**WHAT TO WORK ON**. Reproduce each line of the following material exactly, omitting the images.

*** SUPPLIED DATA Section Begins ***

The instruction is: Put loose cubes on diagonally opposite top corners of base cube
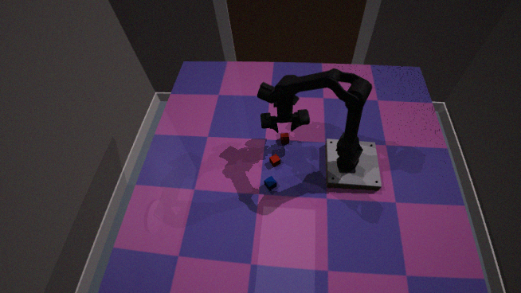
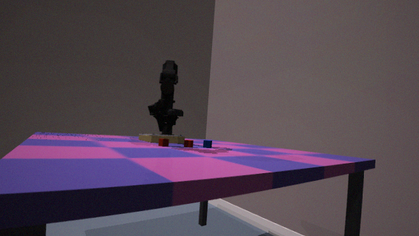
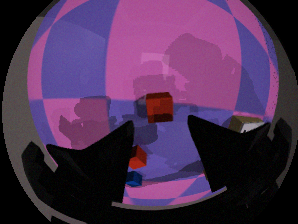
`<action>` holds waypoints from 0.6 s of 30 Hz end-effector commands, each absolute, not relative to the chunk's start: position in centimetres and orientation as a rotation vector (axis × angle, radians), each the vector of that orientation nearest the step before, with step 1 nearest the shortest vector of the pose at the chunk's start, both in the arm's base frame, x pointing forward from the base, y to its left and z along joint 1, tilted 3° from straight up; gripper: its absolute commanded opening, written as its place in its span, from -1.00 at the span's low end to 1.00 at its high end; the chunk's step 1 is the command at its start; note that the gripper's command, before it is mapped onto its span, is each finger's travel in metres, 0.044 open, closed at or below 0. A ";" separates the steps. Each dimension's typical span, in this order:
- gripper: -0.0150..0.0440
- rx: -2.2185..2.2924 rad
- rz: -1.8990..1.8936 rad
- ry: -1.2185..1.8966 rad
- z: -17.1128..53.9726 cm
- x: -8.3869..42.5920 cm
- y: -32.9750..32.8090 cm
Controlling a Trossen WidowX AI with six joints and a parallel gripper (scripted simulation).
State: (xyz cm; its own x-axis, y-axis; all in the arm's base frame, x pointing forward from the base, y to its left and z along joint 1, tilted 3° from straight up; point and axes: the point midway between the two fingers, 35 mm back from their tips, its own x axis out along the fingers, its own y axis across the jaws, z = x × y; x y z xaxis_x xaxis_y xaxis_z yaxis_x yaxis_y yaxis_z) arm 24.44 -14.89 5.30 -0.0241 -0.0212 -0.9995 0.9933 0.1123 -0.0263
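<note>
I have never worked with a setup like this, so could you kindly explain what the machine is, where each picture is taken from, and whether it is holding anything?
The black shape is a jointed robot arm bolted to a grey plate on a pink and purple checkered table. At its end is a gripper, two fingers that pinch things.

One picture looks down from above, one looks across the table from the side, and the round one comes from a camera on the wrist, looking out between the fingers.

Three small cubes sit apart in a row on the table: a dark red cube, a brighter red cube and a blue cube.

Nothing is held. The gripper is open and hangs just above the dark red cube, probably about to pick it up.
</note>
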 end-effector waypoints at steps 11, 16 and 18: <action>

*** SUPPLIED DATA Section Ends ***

**REPLY**.
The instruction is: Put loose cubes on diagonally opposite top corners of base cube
`<action>` holds waypoints from 0.6 s of 30 Hz end-effector commands, each absolute, not relative to the chunk's start: position in centimetres and orientation as a rotation vector (axis × angle, radians), each the vector of that orientation nearest the step before, with step 1 nearest the shortest vector of the pose at the chunk's start, both in the arm's base frame, x pointing forward from the base, y to its left and z along joint 1, tilted 3° from straight up; gripper: its absolute commanded opening, written as its place in its span, from -1.00 at the span's low end to 1.00 at its high end; the chunk's step 1 is the command at its start; note that the gripper's command, before it is mapped onto its span, is each finger's travel in metres, 0.044 open, closed at or below 0. A ";" separates the steps. Each dimension's typical span, in this order:
- gripper: -0.0150..0.0440
- rx: -2.2185..2.2924 rad
- rz: -1.8990..1.8936 rad
- ry: -1.2185..1.8966 rad
- z: -17.1128..53.9726 cm
- x: -8.3869..42.5920 cm
- y: -32.9750..32.8090 cm
Controlling a Trossen WidowX AI with six joints and a parallel gripper (scripted simulation).
State: (xyz cm; its own x-axis, y-axis; all in the arm's base frame, x pointing forward from the base, y to its left and z along joint 1, tilted 3° from straight up; point and axes: the point midway between the two fingers, 35 mm back from their tips, its own x axis out along the fingers, its own y axis across the jaws, z = x × y; x y z xaxis_x xaxis_y xaxis_z yaxis_x yaxis_y yaxis_z) arm 24.44 -14.89 5.30 -0.0241 -0.0212 -0.9995 0.9933 0.1123 -0.0263
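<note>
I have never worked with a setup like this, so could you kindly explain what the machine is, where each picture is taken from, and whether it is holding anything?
The black shape is a jointed robot arm bolted to a grey plate on a pink and purple checkered table. At its end is a gripper, two fingers that pinch things.

One picture looks down from above, one looks across the table from the side, and the round one comes from a camera on the wrist, looking out between the fingers.

Three small cubes sit apart in a row on the table: a dark red cube, a brighter red cube and a blue cube.

Nothing is held. The gripper is open and hangs just above the dark red cube, probably about to pick it up.
</note>
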 end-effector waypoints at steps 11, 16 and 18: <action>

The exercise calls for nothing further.